Provided entries Block Start

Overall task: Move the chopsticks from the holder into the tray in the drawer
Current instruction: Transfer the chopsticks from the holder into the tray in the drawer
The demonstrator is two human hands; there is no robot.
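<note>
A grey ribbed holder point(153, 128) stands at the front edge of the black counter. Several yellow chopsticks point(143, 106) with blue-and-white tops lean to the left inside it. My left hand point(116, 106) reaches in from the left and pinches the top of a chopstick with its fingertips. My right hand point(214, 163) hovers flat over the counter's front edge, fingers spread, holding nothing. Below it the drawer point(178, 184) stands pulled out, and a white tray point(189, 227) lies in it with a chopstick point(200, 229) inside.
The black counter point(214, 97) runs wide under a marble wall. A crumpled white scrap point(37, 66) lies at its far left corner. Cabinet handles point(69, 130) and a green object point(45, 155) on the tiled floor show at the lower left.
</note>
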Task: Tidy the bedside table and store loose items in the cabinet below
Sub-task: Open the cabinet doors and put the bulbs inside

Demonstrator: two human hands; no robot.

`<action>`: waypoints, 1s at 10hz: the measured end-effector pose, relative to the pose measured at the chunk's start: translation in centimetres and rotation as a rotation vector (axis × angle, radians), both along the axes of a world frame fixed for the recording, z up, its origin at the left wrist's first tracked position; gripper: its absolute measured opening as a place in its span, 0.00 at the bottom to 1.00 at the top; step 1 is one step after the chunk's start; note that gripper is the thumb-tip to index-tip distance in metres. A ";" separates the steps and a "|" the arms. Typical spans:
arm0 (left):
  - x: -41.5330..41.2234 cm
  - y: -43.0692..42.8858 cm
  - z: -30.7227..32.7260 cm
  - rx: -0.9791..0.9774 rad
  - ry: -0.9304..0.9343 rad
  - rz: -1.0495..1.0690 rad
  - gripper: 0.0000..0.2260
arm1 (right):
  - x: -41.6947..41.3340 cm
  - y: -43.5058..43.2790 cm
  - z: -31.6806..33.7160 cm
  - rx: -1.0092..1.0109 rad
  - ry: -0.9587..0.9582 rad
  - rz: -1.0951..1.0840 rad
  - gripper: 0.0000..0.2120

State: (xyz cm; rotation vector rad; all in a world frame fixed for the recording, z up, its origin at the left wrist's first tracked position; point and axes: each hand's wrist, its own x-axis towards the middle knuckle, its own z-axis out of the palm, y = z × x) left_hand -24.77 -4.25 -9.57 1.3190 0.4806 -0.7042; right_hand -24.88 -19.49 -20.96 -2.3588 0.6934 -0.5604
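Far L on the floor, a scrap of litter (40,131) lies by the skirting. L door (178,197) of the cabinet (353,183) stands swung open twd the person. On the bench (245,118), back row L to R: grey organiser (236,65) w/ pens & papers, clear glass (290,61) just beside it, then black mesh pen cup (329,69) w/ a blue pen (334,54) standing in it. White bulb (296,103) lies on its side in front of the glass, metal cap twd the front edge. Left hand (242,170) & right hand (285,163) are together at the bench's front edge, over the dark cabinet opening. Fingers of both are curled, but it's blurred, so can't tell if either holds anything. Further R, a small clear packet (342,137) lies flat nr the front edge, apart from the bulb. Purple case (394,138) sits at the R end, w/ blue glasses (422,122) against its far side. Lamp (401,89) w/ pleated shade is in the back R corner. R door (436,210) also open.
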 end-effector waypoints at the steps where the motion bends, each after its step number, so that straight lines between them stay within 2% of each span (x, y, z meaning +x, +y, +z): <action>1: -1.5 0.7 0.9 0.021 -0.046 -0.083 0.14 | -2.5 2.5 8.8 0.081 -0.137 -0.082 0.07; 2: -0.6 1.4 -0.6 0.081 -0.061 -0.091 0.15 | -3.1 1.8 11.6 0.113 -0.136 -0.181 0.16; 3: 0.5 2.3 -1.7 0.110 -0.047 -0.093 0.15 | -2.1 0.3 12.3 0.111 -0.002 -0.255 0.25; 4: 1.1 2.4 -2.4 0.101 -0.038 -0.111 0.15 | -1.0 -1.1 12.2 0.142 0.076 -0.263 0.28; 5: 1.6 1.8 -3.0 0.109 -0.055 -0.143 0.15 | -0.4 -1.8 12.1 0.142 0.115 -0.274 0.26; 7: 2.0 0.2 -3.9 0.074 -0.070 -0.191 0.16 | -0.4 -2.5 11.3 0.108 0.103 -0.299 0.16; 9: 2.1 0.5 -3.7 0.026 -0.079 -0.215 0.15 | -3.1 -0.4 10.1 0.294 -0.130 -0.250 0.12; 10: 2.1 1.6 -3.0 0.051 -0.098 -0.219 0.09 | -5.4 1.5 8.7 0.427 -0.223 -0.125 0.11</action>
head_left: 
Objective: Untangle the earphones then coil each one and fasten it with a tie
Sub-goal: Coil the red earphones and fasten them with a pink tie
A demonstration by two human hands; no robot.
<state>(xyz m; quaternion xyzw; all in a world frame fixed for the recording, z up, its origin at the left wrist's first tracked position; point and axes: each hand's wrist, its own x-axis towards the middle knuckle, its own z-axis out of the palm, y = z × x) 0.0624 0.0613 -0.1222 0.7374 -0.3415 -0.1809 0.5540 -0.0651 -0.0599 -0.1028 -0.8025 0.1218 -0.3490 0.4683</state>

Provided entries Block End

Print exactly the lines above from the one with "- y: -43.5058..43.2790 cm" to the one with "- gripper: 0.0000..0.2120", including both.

_Solved problem_
  - y: -43.5058..43.2790 cm
  - z: -31.6806..33.7160 cm
  - rx: -1.0092..1.0109 rad
  - ry: -0.9587..0.9582 rad
  - rz: -1.0951..1.0840 rad
  - gripper: 0.0000..0.2120

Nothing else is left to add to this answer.